▶ [AIM OF THE TASK]
The listing below is to be reproduced in full, character for character.

▶ [MATERIAL PROVIDED]
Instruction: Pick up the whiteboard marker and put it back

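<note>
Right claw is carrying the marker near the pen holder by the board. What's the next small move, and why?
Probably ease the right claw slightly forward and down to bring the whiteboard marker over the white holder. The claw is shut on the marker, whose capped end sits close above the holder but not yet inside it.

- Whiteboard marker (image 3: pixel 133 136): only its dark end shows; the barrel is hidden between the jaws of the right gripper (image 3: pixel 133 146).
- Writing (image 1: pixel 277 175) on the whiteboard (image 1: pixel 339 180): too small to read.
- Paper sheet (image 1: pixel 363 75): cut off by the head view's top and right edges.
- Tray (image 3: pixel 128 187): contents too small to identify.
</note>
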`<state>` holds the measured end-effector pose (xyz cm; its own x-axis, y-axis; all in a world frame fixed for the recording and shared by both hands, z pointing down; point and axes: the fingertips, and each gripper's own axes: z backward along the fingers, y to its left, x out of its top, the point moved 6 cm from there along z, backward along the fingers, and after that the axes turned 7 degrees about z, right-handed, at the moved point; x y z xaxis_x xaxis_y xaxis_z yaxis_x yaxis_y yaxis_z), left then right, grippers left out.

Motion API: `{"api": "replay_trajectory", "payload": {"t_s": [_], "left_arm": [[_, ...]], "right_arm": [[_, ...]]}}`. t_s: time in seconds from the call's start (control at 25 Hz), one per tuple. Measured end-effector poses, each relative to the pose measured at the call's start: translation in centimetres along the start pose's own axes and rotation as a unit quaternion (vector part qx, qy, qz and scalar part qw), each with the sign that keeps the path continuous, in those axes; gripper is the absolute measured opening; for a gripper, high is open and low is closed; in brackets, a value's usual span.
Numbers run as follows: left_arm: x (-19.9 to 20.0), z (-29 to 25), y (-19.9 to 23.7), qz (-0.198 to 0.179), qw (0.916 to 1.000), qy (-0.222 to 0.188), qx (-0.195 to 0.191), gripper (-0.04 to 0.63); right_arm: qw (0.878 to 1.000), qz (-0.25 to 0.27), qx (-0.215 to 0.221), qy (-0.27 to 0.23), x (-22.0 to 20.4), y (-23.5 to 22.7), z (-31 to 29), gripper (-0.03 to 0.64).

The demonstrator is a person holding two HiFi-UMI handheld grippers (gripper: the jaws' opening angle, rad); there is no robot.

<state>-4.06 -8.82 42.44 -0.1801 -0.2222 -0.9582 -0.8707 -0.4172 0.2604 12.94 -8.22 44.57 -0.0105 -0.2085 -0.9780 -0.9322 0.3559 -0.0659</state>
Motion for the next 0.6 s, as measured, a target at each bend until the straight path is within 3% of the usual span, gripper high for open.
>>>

▶ [ANSWER FOR THIS EXERCISE]
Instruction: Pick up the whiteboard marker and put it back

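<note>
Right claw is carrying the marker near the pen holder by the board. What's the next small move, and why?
Probably ease the right claw slightly forward and down to bring the whiteboard marker over the white holder. The claw is shut on the marker, whose capped end sits close above the holder but not yet inside it.

- Whiteboard marker (image 3: pixel 133 136): only its dark end shows; the barrel is hidden between the jaws of the right gripper (image 3: pixel 133 146).
- Writing (image 1: pixel 277 175) on the whiteboard (image 1: pixel 339 180): too small to read.
- Paper sheet (image 1: pixel 363 75): cut off by the head view's top and right edges.
- Tray (image 3: pixel 128 187): contents too small to identify.
</note>
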`<state>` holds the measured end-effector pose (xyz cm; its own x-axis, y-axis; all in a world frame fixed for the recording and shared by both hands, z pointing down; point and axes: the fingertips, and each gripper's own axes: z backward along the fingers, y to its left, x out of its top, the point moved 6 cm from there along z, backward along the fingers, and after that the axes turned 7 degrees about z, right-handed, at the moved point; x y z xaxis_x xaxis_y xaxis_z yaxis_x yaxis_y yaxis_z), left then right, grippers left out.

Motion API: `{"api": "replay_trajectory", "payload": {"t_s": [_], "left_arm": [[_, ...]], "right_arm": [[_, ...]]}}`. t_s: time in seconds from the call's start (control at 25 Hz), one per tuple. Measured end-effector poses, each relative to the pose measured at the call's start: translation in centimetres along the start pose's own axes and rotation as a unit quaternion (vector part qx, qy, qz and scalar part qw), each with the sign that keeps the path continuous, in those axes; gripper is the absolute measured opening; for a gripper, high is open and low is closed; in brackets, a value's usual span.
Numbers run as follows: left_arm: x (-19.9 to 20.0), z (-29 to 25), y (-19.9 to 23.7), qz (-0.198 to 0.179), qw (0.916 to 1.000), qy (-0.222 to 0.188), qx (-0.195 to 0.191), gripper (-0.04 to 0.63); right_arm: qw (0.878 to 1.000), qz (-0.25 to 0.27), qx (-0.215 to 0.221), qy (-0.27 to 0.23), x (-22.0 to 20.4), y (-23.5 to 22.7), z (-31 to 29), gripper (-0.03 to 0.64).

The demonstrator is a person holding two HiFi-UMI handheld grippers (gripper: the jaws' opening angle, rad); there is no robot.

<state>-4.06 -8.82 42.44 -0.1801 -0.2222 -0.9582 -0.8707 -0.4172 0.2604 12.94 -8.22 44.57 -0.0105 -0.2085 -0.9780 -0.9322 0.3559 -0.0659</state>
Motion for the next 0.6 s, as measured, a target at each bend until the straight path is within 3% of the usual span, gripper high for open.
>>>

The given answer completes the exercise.